Serial killer Smith convicted

A notorious mass murderer was sentenced to death on July 1st 1915.

George Joseph Smith was a vicious predator of women. He was married at least eight times. The first was legal, the rest were bigamous. A persuasive fellow of vaguely military bearing, using a succession of aliases, he stole his victims’ money before moving on. He explained his frequent absences from home to the one he ‘married’ in 1908 by pretending to be an antiques dealer making business trips around the country. 

Smith murdered three of the women. He killed Bessie Mundy in 1912 after she had made a will in his favour. He killed Alice Burnham in 1913 after she, too, made a will in his favour, taking out life insurance with him as the beneficiary. He married Margaret Elizabeth Lofty in 1914. He took her to a doctor that evening, after she had taken out life insurance, saying she had a headache. He killed her the next day.   

In all three cases Smith took the woman to live in a town where she knew no one, told a local doctor there was something wrong with her health and was then suitably horrified and distraught when she was found drowned in the bathtub. He was caught after a report of Lofty’s inquest in the News of the World was seen by Burnham’s father, who spotted the similarities and informed the police. 
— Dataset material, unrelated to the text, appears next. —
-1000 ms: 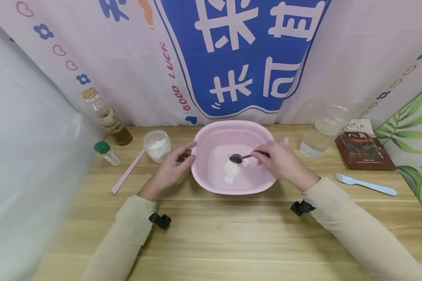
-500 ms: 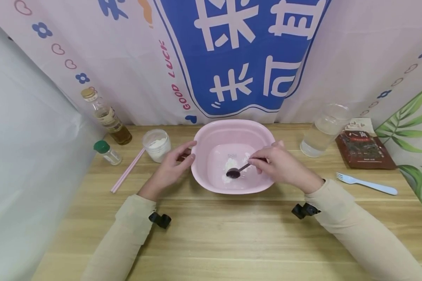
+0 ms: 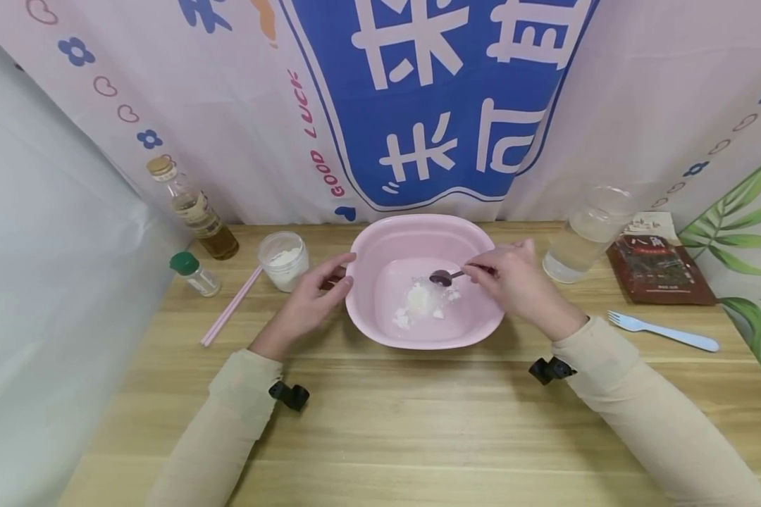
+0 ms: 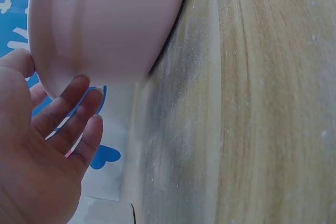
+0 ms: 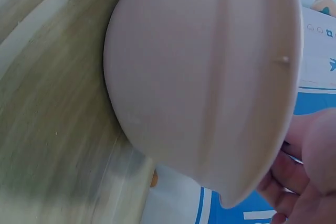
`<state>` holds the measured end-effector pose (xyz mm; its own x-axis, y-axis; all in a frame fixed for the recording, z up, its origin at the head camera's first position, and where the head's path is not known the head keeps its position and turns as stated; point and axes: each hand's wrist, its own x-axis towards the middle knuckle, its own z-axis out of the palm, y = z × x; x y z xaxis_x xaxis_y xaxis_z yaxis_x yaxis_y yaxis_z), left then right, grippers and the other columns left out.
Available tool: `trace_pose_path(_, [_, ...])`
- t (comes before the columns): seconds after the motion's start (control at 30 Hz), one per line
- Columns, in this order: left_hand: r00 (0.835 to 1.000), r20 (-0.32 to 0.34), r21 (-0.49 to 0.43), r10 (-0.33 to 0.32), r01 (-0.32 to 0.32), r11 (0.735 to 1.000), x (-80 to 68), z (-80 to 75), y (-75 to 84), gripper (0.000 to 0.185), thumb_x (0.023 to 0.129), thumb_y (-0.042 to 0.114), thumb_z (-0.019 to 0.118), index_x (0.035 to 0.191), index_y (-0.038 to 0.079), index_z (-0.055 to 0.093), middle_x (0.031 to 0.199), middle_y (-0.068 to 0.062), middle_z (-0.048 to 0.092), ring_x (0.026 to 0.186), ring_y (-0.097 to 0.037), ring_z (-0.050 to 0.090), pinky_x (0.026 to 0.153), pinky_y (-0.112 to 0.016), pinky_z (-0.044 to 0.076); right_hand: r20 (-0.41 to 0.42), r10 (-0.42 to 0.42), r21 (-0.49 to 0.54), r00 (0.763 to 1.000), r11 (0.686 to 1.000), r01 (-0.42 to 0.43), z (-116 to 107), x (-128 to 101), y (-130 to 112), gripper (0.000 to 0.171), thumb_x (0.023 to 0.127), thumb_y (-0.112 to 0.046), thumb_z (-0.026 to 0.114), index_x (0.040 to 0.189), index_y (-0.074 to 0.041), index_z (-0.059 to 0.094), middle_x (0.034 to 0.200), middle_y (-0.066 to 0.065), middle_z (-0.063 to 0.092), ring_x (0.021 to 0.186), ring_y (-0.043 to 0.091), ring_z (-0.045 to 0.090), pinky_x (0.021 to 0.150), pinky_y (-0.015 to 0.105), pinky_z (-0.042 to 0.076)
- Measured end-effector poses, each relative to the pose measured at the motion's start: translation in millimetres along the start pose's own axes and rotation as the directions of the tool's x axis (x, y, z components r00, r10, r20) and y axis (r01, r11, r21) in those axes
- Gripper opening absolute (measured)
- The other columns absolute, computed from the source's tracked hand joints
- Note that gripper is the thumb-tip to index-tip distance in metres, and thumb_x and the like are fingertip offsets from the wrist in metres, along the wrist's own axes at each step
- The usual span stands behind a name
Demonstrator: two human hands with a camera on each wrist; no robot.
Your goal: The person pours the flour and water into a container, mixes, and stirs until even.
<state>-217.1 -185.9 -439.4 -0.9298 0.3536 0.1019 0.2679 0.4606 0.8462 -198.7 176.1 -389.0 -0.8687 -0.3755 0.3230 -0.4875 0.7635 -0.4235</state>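
the right hand (image 3: 520, 285) pinches the handle of a small dark spoon (image 3: 445, 277) and has swung its bowl from the near side of the white powder (image 3: 421, 303) back up to the far side, so the heap now looks more spread across the floor of the pink basin (image 3: 380, 243) in the middle of the bench (image 3: 380, 422); the stirring looks well under way. the left hand (image 3: 307, 303) stays put, fingers relaxed and straight against the basin's left wall, steadying it.
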Motion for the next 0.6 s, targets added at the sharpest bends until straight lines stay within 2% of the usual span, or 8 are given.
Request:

Smith was arrested in 1915 and sent for trial at the Old Bailey. One of the strange things about the deaths was that the women’s bodies showed no sign of violence or of resistance. Bernard Spilsbury, the distinguished pathologist who gave evidence for the prosecution, suggested that Smith had pulled each victim’s legs up suddenly so that her head went under the water and she quickly drowned. Smith’s equally distinguished defence counsel, Edward Marshall Hall, privately thought he had used hypnotism. The jury convicted him and he was hanged at Maidstone Prison in Kent on August 13th, aged 45.